# minotaurs chapter WIP



## kickboxerdog (Jun 2, 2011)

i just started a new army, a chapter that took part in the badab wars , the minotaurs chapter. 
i was looking online for guides and ways to paint them and infomation about chapter / squad markings and didnt really find much, so heres my models after i gave it a go to get started. ive started with a tatical squad and a rhino and have a terminator assalt squad all undercoated and ready to go.

ive decided to keep all shoulder pads bronze , same as the armour except for higher ranking marines like vetreans, sargents and terminators.











































so far only done the armour on the tactical squad and rhino, ive also decided to equipt my terminator squad with 3 th and ss, using the shields from the spartan range from scribor and 2 twin lightning claws.


----------



## kickboxerdog (Jun 2, 2011)

im wondering if anyone has a good guide on the marking system for the minotaurs chapter


----------



## Mortarman178 (Dec 21, 2011)

http://wh40k.lexicanum.com/wiki/Minotaurs

try this out?


----------



## Shogun_Nate (Aug 2, 2008)

The pics seem a bit blurry bud (that or my eyesight's going...either is a given, though! LOL) and I think some of the color's been washed out as well but they look like a good start to me from what I can tell. Mayhaps move the camera (or phone) back a bit and use a backdrop to give it a little more clarity?

Good luck and good gaming,

Nate


----------



## kickboxerdog (Jun 2, 2011)

cheerrs for the info mortarman.

i have to admit the pictures are not to good, my fault for getting a bad cam lol
ive actually been doing some work and added another bry brush of bronze onto them and they coming up nice ill get more pictures later.

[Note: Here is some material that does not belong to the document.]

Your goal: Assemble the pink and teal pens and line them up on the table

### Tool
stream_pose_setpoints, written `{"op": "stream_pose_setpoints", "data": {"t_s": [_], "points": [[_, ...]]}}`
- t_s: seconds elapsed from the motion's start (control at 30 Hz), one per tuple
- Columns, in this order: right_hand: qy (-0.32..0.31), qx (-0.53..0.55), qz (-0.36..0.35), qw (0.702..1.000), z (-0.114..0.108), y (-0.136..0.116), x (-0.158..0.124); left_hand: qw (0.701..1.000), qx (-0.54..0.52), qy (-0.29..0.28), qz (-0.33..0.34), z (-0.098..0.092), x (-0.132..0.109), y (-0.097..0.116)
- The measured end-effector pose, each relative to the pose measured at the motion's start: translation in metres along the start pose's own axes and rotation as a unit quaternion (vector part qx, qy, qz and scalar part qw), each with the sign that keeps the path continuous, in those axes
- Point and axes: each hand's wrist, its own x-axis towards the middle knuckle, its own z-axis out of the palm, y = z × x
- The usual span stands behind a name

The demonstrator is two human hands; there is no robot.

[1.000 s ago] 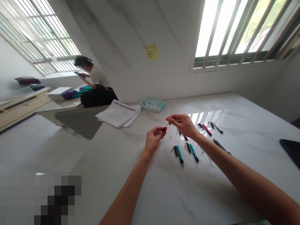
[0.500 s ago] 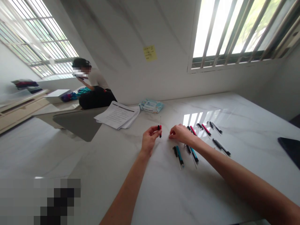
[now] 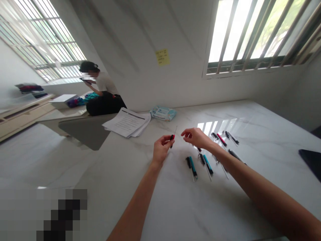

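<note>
Between the thumb and fingers of my left hand (image 3: 162, 147) are red and black pen parts (image 3: 172, 140), with a thin refill (image 3: 176, 130) sticking up from them. Just to the right hovers my right hand (image 3: 195, 137), its thumb and index finger apart and nothing visible between them. Below it on the table lie teal and black pen parts (image 3: 192, 165) with a white refill, and a similar teal set (image 3: 208, 164). Farther right are a red set (image 3: 222, 139), a black set (image 3: 233, 137) and another dark one (image 3: 235, 155). My right hand and forearm partly cover other pen parts.
Stacked printed papers (image 3: 127, 123) and a blue wipes packet (image 3: 163, 113) lie at the back of the marble table (image 3: 175, 207). A dark flat object (image 3: 311, 162) is at the right edge. A person (image 3: 105, 83) sits at the back left.
My right hand has risen slightly and its fingers have spread. The refill at my left hand now leans right instead of standing straight. The view has shifted slightly.
</note>
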Motion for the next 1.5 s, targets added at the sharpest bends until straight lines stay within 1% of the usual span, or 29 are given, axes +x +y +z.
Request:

im looking to base them as tho say they were fighting on a space ship/hulk , i like there fluff about there boarding action against the lermatens i think there called , is there a cheap good way to make these kind of bases.


----------



## The Son of Horus (Dec 30, 2006)

My best guess would be that they use the Codex for squad markings and whatnot. Although the use of Greek lettering and in particular the delta chevron seems to be common in their heraldry.


----------